What the UAE gets right: plural systems, not rigid monopolies

One of the clearest lessons from the United Arab Emirates is its comfort with plural systems—in healthcare and in law.

In healthcare, Traditional, Complementary, and Alternative Medicine (TCAM) is formally recognised and regulated by authorities such as the Ministry of Health and Prevention and the Dubai Health Authority. TCAM practitioners are licensed, examined, and scoped. Distance and purely online qualifications are not accepted for clinical practice. Even medical doctors must follow regulatory protocols before practising TCAM. Emirati nationals may receive exemptions from certain examinations, but not from regulation itself.

This is not hostility toward traditional medicine. It is respect—expressed through structure.

The same philosophy applies to the UAE legal system.

 

The UAE’s dual legal system: a lesson for Africa

The UAE operates a dual legal system, blending civil law, Islamic law, and—in designated jurisdictions such as the Dubai International Financial Centre (DIFC) and Abu Dhabi Global Market (ADGM)—common law principles.

Crucially, the UAE does not fear legal diversity.
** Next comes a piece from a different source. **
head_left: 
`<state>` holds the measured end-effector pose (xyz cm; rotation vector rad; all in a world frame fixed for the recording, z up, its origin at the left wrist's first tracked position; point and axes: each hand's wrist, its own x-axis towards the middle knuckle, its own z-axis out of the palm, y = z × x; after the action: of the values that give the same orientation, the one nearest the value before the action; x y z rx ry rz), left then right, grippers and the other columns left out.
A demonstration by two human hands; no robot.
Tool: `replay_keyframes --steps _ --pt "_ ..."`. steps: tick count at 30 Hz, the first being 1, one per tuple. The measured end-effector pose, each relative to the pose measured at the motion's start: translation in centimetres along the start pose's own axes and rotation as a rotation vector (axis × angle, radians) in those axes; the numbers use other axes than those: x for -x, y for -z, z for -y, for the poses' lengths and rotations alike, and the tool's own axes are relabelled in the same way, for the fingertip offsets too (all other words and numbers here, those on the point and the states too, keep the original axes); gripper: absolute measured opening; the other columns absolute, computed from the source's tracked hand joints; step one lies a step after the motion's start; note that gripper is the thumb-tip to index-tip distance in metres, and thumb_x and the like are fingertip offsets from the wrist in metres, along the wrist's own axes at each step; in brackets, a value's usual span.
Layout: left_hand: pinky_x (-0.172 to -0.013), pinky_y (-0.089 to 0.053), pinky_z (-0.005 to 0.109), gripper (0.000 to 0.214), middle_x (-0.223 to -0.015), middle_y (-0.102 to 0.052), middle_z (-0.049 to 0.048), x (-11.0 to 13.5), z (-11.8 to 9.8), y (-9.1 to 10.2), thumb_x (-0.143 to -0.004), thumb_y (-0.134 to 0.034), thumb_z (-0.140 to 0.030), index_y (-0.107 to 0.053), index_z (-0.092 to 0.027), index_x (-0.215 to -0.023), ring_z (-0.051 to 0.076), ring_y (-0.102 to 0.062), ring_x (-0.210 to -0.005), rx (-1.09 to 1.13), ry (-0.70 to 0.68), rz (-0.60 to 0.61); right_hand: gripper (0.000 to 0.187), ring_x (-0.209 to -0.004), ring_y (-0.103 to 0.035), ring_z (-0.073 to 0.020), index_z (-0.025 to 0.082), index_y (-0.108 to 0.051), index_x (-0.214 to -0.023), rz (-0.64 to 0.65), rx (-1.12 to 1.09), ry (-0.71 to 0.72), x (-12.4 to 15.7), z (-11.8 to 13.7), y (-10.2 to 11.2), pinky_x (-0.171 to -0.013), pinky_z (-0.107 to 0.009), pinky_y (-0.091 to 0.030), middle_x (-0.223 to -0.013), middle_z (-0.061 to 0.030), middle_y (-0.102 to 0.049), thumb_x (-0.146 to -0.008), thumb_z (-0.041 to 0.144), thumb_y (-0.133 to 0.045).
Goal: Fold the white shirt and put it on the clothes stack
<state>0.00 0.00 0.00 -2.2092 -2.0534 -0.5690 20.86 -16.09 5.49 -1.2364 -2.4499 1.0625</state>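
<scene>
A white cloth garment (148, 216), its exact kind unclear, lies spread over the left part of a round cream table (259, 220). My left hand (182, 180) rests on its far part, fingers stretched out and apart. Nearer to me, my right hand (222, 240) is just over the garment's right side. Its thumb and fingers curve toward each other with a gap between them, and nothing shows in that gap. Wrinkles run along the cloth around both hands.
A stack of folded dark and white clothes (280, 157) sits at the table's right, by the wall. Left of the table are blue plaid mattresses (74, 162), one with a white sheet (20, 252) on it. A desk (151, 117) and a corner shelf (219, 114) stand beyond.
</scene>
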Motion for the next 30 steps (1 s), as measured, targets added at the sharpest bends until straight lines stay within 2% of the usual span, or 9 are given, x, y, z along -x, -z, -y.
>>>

It embraces it.

Qualified common law lawyers from jurisdictions such as Ghana, The Gambia, the UK, and other Commonwealth countries are permitted to practise, particularly within the DIFC and ADGM frameworks, subject to registration and regulatory compliance. Foreign lawyers are not treated as threats to the system, but as contributors to its sophistication and global competitiveness.

The message is clear: a confident system does not collapse under plurality—it grows stronger.

 

From Dodowa to continental conversations

I am a common person from Dodowa, challenging entrenched systems in Ghana and across Africa—not for personal glory, but for generational impact. For the development of naturopathy. For the dignity of indigenous knowledge. For Africans to stop apologising for what has always healed them.

My happiness remains my own.
My purpose is clear.
My lane is defined.

 

Lessons from the Gulfood Expo: why systems matter

At the Gulfood International Exhibition, where I represented REAP FARMS LIMITED from 26th to 30th January 2026, I saw what well-designed systems can achieve. The exhibition spanned two major venues and hosted multinational agribusiness firms, exporters, government agencies, and development partners.

Government presence was unmistakable. Many exhibitors operated under national pavilions, supported through export branding, quality certification, subsidies, and market access facilitation. Packaging, labelling, and branding were world-class. Products were presented as traceable, export-ready, and quality-certified.

In the global rice market, India and Vietnam dominated, particularly in the premium basmati segment. Quality assurance and regulatory compliance were treated as minimum requirements—not optional extras.

The lesson was unmistakable: systems work when policy, regulation, and development move together.

 

A quiet manifesto

Without shouting, Common Person captures a philosophy African naturopathy already lives by:

  • Serve people before systems
  • Value humility over hierarchy
  • Accept resistance as proof of relevance
  • Build standards, not noise
  • Persist, even when misunderstood

The UAE did not arrive at its success by accident. It built intentional systems and embraced plurality. Africa must do the same without abandoning its identity.

Sometimes, change does not come from the powerful.
It comes from the common person who refuses to disappear.

The author is a naturopath and Gambian-trained lawyer who has faced institutional resistance for championing evidence-based naturopathy and challenging entrenched health systems in Africa.